I should start out by saying I am not a doctor. I do not treat, diagnose, cure or even prevent any diseases outside of my scope of practice (I’m a licensed massage therapist).

With that said, I have been working with the Polyvagal System – treating nervous system dysfunction and lack of regulation since 2012. And I’m currently taking Somatic Experiencing training – getting more specific knowledge and skills about how to work with the CNS and ANS.

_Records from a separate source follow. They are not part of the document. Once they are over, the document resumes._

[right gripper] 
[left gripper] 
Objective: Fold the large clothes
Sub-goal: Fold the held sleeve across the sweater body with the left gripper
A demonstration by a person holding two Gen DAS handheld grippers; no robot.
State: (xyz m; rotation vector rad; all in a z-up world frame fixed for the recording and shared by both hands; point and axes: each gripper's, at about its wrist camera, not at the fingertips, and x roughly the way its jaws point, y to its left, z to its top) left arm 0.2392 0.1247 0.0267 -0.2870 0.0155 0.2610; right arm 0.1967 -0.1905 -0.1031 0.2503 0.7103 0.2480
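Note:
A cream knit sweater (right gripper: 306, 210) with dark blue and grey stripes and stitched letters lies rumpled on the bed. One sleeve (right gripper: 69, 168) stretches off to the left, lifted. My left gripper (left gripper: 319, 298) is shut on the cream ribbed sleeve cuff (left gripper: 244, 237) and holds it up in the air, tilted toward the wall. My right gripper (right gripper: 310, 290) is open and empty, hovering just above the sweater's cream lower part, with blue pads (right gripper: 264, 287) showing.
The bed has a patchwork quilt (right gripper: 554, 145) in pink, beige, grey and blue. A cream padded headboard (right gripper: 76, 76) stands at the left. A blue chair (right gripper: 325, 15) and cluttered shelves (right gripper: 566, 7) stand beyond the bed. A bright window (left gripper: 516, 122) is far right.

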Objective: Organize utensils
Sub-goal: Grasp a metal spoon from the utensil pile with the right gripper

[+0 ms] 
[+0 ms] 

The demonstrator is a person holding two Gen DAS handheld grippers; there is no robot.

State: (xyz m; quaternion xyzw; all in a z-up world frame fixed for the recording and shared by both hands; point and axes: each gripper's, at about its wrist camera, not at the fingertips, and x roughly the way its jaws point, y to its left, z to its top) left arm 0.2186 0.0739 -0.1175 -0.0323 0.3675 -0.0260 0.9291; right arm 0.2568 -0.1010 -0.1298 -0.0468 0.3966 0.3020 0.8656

Recently I have treated a few clients who have the symptoms of hiatal hernias – discomfort, acid reflux, pressure up into diaphragm, etc. Their doctors have diagnosed them as having these hernias.

And I should note (immediately and with some insistence) that having a hiatal hernia is complicated. It most likely took some years or even decades (of stress and challenge) to develop. Therefore there is no easy fix. Especially if there is a tear in the tissue around the hiatus – the opening in the diaphragm which is allowing some abdominal tissue to sneak up into the upper thoracic cavity. Ouch.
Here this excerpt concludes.